Wow...she is beautiful. If everyone gets along I would get her in a heart beat. Good luck


----------



## qbchottu (Jul 10, 2011)

Definitely female if you have a male.
Also, if you can, try taking your dog over to her foster home and taking a few low-stress walks with her/your dog to see how they get along.


----------



## SiegersMom (Apr 19, 2011)

We have a male and our trainer highly recomended getting a female when we increase our herd...not for breeding!!! Two dominate males could be a bad mix. I think a female is the best choice.


----------



## Laney (Feb 12, 2012)

Thank you for the advice! I put in the application and set up a time for her and Rivers to meet. If all goes well we should have a new addition to our family soon  we are so excited.


----------



## BlackGSD (Jan 4, 2005)

I would get a female, but I definitely would NOT get any dog that close in age to your current one.


----------



## Laney (Feb 12, 2012)

BlackGSD said:


> I would get a female, but I definitely would NOT get any dog that close in age to your current one.


Oh really? Why?

He spends a few days a week with another GSD that's only about a month older than him (both male) and we spend about 1 long weekend a month a lake where he is always with a female German shepherd the exact same age as him.


----------



## shepherdmom (Dec 24, 2011)

Laney said:


> Oh really? Why?
> 
> He spends a few days a week with another GSD that's only about a month older than him (both male) and we spend about 1 long weekend a month a lake where he is always with a female German shepherd the exact same age as him.


I can't answer for the other person but for me the trouble with having them so close in age is that you lose them too close together at the end.


----------



## Laney (Feb 12, 2012)

shepherdmom said:


> I can't answer for the other person but for me the trouble with having them so close in age is that you lose them too close together at the end.


Wow, I actually didn't think of that. I have owned dogs close in age before, but didn't have that problem. Definitely something to consider. That would be so devastating. 
I really like this one we are looking at now. She is really sweet. But she hasn't met Rivers yet. If it doesn't work out with her that is something I will definitely keep in mind when I look in the future. 
Thanks!


----------



## BlackGSD (Jan 4, 2005)

Because if you are lucky (and nothing happens to one at a young age.) you will have 2 seniors at the same time. Which is DOUBLE the money and DOUBLE the heartbreak if you loose them close together. That is AFTER having 2 puppies at the same time!! They might be 8 months old, but they are PUPPIES. Having 2 puppies really isn't a good idea for the majority of people/families.

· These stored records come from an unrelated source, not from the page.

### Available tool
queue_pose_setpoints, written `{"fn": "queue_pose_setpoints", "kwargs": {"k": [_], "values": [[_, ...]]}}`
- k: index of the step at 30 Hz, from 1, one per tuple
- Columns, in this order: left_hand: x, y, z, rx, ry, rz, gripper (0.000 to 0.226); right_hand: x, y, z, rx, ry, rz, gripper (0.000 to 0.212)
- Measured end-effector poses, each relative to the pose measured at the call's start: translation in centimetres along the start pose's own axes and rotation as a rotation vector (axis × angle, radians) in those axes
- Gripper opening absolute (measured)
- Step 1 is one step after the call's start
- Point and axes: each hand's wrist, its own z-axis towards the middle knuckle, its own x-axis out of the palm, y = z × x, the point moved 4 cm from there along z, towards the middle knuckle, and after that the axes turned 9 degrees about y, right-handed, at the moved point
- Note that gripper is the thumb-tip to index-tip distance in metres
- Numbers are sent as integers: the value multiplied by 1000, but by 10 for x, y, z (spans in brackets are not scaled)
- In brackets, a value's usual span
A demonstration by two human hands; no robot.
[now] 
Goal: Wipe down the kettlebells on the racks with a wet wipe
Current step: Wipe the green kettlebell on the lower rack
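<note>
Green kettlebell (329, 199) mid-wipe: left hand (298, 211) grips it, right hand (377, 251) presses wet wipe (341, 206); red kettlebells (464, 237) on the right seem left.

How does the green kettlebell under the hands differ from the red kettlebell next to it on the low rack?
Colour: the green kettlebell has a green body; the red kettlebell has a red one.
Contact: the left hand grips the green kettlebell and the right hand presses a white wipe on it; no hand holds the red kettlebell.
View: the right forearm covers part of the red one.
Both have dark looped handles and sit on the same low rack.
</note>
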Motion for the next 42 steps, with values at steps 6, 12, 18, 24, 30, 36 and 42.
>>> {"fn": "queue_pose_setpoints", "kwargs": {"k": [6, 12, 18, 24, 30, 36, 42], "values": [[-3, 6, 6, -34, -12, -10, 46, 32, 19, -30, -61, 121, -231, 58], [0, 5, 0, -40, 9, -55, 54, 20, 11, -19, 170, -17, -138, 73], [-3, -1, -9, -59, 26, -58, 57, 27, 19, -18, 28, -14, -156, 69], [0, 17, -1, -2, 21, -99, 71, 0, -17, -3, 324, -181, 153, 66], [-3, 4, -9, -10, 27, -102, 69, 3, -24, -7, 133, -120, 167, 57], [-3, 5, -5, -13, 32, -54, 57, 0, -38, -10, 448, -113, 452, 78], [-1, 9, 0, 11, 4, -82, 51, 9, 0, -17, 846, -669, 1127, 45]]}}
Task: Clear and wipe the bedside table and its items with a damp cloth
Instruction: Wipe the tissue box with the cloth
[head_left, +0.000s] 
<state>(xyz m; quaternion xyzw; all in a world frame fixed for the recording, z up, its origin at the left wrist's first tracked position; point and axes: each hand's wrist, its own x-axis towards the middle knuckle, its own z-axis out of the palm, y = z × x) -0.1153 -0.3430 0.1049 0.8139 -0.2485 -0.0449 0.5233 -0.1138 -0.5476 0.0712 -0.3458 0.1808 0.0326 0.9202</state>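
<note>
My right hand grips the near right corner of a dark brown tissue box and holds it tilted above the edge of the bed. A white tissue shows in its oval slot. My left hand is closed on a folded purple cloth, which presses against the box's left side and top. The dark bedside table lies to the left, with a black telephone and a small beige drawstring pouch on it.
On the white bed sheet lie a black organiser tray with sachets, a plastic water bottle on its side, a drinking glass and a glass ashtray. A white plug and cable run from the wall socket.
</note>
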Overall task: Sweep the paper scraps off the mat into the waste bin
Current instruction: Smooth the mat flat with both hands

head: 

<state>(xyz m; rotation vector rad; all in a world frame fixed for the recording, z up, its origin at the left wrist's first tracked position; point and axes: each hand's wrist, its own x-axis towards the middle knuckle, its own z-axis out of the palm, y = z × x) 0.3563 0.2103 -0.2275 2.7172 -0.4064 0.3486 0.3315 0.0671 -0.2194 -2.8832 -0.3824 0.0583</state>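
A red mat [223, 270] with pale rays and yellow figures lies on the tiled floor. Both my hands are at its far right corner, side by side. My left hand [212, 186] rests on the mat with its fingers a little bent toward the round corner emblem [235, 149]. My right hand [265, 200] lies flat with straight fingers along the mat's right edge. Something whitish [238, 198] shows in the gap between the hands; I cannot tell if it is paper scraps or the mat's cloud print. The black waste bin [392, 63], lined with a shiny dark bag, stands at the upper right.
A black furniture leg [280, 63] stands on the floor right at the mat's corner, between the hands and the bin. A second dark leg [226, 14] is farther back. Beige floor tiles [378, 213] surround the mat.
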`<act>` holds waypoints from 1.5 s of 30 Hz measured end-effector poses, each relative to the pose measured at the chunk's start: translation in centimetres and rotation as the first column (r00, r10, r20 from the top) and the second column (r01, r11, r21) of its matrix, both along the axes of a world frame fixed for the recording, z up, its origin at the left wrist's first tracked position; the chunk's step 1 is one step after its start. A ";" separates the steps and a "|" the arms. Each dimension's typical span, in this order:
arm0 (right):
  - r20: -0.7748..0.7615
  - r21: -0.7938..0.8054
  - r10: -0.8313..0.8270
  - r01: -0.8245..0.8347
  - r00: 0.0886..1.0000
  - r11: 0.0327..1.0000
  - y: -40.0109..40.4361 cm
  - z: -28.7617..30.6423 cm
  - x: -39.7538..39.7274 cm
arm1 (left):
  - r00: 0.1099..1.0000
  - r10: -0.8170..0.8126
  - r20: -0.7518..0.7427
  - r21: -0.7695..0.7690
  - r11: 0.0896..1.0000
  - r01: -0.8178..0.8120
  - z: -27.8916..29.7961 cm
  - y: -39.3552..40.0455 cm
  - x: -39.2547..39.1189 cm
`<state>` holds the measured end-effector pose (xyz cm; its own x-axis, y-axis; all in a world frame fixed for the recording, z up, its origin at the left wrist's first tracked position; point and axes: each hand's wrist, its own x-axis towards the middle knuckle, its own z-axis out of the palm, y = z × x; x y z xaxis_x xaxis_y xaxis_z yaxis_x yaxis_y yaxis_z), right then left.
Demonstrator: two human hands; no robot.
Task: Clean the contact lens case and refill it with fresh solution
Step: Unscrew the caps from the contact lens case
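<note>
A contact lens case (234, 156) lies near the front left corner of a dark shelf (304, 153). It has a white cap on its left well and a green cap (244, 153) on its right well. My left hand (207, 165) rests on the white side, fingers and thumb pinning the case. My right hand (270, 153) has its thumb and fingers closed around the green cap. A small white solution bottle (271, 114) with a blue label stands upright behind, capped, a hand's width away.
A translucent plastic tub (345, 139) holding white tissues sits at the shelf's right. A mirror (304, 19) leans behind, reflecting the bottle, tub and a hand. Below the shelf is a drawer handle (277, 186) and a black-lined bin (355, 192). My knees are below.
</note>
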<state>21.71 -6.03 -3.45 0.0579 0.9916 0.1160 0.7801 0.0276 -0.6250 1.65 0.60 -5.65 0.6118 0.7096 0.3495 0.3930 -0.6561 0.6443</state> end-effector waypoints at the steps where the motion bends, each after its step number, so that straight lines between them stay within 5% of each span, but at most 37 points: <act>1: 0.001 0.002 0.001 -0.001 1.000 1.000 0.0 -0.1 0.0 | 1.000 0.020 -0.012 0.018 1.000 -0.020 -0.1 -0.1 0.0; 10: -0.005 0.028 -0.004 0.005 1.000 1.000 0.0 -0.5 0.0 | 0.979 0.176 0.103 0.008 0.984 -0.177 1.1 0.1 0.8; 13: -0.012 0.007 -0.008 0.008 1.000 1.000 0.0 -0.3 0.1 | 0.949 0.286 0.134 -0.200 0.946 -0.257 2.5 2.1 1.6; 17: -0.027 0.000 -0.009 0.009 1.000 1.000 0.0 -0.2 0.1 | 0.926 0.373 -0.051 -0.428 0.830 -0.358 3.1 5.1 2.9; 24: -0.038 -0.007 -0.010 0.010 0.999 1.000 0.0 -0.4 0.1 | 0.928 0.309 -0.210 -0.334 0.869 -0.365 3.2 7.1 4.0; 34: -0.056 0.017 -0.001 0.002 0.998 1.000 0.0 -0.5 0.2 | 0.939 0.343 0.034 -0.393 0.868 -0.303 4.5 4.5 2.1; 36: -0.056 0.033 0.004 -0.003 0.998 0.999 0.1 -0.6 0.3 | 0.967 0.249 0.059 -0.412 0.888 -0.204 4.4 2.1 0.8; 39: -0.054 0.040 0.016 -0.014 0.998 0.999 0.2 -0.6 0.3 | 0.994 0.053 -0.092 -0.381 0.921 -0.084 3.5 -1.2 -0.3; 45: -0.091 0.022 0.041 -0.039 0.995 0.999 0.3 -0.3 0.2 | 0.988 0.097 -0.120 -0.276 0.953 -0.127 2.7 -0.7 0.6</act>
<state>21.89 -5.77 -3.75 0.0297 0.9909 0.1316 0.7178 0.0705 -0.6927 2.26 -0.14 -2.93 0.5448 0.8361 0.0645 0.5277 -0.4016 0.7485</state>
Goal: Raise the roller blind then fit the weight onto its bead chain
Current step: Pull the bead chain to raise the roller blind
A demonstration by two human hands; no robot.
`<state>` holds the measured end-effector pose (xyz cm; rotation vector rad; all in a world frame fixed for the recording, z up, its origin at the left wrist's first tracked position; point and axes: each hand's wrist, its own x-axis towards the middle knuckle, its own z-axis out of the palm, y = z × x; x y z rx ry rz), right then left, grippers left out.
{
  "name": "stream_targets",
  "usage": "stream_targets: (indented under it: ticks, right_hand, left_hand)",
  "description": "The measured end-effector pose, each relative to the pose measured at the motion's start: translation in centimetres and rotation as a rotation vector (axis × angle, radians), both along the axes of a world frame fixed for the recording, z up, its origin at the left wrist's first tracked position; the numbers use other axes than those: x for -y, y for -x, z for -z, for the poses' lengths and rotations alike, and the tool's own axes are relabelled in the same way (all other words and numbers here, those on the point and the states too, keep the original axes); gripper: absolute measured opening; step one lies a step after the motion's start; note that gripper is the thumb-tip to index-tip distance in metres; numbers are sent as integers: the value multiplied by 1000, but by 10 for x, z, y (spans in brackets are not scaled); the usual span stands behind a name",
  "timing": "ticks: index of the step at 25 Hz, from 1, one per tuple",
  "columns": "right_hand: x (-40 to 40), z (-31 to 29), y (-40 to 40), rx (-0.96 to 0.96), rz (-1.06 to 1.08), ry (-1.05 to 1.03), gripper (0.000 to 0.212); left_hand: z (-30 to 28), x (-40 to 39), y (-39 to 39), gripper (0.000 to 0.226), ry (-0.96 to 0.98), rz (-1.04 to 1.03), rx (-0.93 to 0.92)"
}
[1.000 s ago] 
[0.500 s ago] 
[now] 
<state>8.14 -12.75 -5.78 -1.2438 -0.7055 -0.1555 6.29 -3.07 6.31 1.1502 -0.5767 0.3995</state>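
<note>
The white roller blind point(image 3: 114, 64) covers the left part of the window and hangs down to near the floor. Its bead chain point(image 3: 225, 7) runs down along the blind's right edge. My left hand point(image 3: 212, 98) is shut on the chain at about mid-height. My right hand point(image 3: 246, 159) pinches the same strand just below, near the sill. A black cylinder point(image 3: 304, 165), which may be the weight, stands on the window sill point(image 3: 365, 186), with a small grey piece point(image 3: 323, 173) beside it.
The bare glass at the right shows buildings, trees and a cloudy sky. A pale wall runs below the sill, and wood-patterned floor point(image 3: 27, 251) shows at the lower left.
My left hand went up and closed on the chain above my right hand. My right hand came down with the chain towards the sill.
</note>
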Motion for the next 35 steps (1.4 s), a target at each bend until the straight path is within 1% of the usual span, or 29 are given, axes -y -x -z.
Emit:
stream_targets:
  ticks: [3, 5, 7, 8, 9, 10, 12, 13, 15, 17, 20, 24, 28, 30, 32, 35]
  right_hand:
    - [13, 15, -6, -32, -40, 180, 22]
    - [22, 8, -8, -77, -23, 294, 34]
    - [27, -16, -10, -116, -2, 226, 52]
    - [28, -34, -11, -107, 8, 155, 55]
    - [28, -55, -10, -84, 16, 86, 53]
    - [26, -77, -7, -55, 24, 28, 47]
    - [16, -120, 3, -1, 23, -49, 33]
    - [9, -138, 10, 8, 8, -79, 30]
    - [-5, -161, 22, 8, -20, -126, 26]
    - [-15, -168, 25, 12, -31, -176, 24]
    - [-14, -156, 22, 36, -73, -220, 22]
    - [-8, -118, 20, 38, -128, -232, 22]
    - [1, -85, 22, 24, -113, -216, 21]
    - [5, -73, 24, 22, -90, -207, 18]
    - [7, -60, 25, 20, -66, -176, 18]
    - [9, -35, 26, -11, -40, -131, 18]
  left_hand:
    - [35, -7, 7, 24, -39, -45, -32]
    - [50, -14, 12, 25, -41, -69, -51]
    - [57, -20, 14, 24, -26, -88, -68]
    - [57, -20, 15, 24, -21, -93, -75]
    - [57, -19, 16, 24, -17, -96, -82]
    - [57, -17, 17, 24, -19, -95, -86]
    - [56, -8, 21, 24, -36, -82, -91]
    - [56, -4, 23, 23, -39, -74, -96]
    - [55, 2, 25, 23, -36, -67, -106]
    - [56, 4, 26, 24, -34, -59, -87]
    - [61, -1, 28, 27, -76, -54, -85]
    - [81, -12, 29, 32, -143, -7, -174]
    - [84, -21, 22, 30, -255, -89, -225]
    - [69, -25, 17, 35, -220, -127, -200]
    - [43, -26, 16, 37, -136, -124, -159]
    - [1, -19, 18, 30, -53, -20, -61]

With 2 youngsters you also don't know what their personalities are going to be like when they are adults. All might be "hunky dorey" NOW, then go to **** in a handbasket when they grow up.

Personally if I had an 8 month old, and felt I just HAD to get another, I would get one that is closer to 4+yo. OR I would wait until my current puppy is TRAINED and an adult, THEN get a puppy.


----------